**What the exercise asks:** Using the listing below, keep only the lines with the word "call" and copy them.

(Data excerpt)

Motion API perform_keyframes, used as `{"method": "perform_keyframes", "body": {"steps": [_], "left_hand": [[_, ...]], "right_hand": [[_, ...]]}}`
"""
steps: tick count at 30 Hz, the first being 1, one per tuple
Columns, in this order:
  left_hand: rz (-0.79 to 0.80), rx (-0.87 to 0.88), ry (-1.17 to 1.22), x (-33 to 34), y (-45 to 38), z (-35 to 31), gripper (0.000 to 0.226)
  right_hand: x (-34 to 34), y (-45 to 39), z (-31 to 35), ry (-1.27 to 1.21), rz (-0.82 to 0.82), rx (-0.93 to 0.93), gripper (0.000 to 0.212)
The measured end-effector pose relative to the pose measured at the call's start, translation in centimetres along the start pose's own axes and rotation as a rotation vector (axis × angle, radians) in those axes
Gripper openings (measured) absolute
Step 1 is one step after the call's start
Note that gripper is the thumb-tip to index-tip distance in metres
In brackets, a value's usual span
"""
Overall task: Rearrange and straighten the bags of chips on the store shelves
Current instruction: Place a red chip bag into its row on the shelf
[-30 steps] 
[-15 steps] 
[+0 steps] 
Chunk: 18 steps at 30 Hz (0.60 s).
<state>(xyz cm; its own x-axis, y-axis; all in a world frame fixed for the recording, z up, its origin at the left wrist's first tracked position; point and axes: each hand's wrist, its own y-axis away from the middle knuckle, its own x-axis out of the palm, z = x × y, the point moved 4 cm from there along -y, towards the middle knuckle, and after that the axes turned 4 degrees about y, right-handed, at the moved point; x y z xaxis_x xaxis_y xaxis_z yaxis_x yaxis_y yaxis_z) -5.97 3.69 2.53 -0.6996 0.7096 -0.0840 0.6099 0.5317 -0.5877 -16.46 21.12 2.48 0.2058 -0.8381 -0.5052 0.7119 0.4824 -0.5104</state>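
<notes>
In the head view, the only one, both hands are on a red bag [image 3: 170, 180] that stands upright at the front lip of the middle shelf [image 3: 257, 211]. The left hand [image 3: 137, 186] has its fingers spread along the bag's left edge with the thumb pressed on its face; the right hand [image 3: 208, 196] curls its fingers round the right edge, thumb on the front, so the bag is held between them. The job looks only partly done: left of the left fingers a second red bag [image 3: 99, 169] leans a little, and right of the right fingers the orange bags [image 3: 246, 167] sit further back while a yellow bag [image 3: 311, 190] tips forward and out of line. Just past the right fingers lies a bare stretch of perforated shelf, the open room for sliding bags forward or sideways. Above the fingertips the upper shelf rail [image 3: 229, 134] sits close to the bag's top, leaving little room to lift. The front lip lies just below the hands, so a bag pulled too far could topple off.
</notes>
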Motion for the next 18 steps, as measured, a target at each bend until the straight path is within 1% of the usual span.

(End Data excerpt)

**Response area:**
The measured end-effector pose relative to the pose measured at the call's start, translation in centimetres along the start pose's own axes and rotation as a rotation vector (axis × angle, radians) in those axes
Step 1 is one step after the call's start

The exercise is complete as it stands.